Qu’est-ce qu’une politique de la piété ?

C’est cette notion de subjectivation qui permet à l’auteure de passer, subrepticement, de la morale à la politique ; en effet, reprenant les réflexions théoriques de Nikolas Rose (et, en filigrane, de Giorgio Agamben), Saba Mahmood affirme que ces pratiques de subjectivation par la discipline de soi produisent des "formes de vie", au sens de manières de conduire (politiquement) son existence. Le raisonnement d’ensemble demeure très abstrait, d’autant que la profondeur des références philosophiques, notamment à Aristote, n’est que trop rarement reliée aux formulations théoriques locales. Ainsi, la discussion, riche et complexe, de la notion de performativité du sujet chez Judith Butler, demeure peu convaincante faute de prouver sa pertinence pour rendre compte des pratiques pieuses des femmes Egyptiennes.
 
La limite principale de l’ouvrage n’est cependant pas dans cette articulation problématique de références théoriques et de matériaux empiriques, mais plutôt dans la terminologie employée pour qualifier les pratiques de piété des femmes étudiées. En effet, l’auteure parle de "mouvement des mosquées" mais ne mobilise pas d’analyse en terme de mouvement social ; les informations manquent sur les caractéristiques sociales des participantes, leurs motivations, la dimension d’engagement collectif - puisque précisément l’auteure veut mettre l’accent sur l’agir individuel. Alors qu’il est question de "politiques" de la piété, peu de choses sont dites sur la dimension politique du mouvement ; on sait seulement qu’il a voulu être encadré par l’Etat égyptien, qui le voyait comme un concurrent ("Dans la mesure où le projet libéral-séculier aspire à une réforme morale de la vie publique et privée, il n’est pas surprenant que l’Etat égyptien ait vu dans le mouvement de piété un dangereux rival, dont l’autorité est fondée sur des sources qui dépassent et déconcertent souvent l’Etat" p.118). Cependant, comme le concède l’auteure en conclusion, "les questions de droits, de reconnaissance et de représentation politique n’occupent qu’une place marginale dans l’organisation de ce courant particulier du mouvement islamiste" (p.282). De ce fait, on se demande s’il ne s’agit pas de nouvelles formes de religiosité, et de sociabilité religieuses, plutôt que d’un véritable "mouvement".

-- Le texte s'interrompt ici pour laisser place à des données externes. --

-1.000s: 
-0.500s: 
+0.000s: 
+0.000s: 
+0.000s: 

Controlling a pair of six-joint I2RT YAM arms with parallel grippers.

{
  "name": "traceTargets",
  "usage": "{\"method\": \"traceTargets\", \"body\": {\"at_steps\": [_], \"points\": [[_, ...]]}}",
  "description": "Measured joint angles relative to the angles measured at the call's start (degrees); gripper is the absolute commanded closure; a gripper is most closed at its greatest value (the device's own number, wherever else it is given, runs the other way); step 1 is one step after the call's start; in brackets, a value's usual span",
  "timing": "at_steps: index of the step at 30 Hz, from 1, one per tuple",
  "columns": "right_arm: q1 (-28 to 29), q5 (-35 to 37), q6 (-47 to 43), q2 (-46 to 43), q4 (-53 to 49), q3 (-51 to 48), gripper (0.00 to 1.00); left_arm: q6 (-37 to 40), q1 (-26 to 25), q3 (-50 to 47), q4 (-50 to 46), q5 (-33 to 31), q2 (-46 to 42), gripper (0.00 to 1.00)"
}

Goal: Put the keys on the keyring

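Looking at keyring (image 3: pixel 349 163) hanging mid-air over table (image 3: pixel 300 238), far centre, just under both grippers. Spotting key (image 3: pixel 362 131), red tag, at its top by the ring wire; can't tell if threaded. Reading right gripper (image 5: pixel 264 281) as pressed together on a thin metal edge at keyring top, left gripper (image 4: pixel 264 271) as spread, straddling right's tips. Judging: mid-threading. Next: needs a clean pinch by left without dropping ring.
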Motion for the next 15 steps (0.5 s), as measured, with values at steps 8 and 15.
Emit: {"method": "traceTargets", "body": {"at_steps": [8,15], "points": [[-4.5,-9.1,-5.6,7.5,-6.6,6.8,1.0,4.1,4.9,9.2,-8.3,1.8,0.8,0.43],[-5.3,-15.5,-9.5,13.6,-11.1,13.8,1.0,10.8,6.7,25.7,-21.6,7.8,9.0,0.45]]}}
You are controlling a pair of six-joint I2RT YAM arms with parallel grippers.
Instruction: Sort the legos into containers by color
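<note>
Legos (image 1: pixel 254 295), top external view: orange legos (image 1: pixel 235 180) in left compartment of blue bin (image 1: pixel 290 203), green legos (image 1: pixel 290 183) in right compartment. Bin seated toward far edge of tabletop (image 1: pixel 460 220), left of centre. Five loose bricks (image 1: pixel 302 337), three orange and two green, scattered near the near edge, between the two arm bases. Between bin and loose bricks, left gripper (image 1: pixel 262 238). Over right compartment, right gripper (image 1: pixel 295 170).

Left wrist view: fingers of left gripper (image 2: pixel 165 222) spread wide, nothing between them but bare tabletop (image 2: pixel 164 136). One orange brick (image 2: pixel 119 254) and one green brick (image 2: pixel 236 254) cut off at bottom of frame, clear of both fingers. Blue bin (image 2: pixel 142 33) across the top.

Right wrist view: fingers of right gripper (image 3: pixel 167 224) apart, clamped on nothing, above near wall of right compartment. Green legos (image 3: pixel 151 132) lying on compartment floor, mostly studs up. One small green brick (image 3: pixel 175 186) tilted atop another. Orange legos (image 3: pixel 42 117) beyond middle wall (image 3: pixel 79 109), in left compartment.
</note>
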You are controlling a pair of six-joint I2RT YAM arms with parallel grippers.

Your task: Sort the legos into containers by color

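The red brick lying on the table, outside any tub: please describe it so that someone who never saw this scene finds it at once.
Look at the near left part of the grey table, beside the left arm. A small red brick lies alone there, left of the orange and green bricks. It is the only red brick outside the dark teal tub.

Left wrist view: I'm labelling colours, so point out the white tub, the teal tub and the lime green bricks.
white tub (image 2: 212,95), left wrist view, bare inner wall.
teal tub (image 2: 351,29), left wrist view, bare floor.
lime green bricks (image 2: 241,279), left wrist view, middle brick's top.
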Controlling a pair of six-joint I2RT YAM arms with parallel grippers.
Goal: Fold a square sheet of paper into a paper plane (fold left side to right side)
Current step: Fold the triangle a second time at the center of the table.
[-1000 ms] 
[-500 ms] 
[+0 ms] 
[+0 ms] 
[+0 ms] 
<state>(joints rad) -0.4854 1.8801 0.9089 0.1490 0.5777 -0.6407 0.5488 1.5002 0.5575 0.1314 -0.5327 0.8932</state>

La contribution théorique de l’ouvrage n’en demeure pas moins magistrale, touchant aux études genre comme aux études postcoloniales. En critiquant les théories de l’ "agency" et de la résistance des subalternes, Saba Mahmood permet de rompre avec une certaine tendance de l’anthropologie à trop rechercher les "résistances", se privant ainsi de rendre compte des pratiques conformistes. Ainsi il ne faudrait pas interpréter le port du voile ni comme un signe d’oppression de la femme, ni comme un signe de résistance à l’occidentalisation, mais plutôt comme ce qu’il représente pour les femmes qui le portent, un signe de piété (ou plutôt, "une pratique disciplinaire constituant les subjectivités pieuses" p. 286). Plus profondément, l’auteure critique la lecture trop systématique des subaltern studies à interpréter l’agir humain dans une perspective politique : le mouvement de piété des femmes égyptiennes serait, avant toute chose, une pratique éthique, une discipline de soi. Ainsi, il faut comprendre le titre de l’ouvrage dans la perspective d’une lecture méta-textuelle, comme celle proposée en épilogue : les enjeux politiques sont ceux de la production du savoir, ils résident dans le pouvoir du travail académique qui permet de s’affranchir des contraintes normatives d’un discours dominant.